AVAILABLE DATA =>
--

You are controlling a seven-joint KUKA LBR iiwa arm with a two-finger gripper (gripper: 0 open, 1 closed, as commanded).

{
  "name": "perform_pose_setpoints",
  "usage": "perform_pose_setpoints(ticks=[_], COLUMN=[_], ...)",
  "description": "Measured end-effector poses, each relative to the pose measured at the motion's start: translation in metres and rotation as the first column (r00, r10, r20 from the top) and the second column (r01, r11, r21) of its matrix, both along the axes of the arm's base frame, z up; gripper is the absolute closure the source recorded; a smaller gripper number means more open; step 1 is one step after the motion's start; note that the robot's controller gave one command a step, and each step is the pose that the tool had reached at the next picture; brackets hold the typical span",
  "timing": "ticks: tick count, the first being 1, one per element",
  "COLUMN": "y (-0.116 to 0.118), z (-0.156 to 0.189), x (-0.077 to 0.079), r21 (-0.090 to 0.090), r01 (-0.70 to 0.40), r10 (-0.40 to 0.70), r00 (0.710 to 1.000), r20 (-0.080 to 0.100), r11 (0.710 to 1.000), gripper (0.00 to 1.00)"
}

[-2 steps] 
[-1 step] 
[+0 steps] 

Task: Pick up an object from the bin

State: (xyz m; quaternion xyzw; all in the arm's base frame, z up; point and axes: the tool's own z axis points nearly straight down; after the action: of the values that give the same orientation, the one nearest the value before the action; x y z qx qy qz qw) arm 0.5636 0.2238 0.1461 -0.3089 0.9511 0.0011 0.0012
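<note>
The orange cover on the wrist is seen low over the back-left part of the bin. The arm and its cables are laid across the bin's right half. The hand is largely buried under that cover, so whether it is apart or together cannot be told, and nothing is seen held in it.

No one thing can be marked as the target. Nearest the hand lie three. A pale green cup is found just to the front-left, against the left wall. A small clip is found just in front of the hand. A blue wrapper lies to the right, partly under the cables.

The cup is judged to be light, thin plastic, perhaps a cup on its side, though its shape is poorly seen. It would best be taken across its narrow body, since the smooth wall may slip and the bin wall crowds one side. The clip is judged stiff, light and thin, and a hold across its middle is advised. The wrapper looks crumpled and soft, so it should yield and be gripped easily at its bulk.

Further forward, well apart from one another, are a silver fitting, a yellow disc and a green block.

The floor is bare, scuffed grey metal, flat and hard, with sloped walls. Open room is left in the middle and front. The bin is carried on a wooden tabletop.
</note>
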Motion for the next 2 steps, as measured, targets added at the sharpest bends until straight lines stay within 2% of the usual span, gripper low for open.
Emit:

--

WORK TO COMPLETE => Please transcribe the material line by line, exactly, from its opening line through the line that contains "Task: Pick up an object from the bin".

YOUR RESPONSE =>
You are controlling a seven-joint KUKA LBR iiwa arm with a two-finger gripper (gripper: 0 open, 1 closed, as commanded).

{
  "name": "perform_pose_setpoints",
  "usage": "perform_pose_setpoints(ticks=[_], COLUMN=[_], ...)",
  "description": "Measured end-effector poses, each relative to the pose measured at the motion's start: translation in metres and rotation as the first column (r00, r10, r20 from the top) and the second column (r01, r11, r21) of its matrix, both along the axes of the arm's base frame, z up; gripper is the absolute closure the source recorded; a smaller gripper number means more open; step 1 is one step after the motion's start; note that the robot's controller gave one command a step, and each step is the pose that the tool had reached at the next picture; brackets hold the typical span",
  "timing": "ticks: tick count, the first being 1, one per element",
  "COLUMN": "y (-0.116 to 0.118), z (-0.156 to 0.189), x (-0.077 to 0.079), r21 (-0.090 to 0.090), r01 (-0.70 to 0.40), r10 (-0.40 to 0.70), r00 (0.710 to 1.000), r20 (-0.080 to 0.100), r11 (0.710 to 1.000), gripper (0.00 to 1.00)"
}

[-2 steps] 
[-1 step] 
[+0 steps] 

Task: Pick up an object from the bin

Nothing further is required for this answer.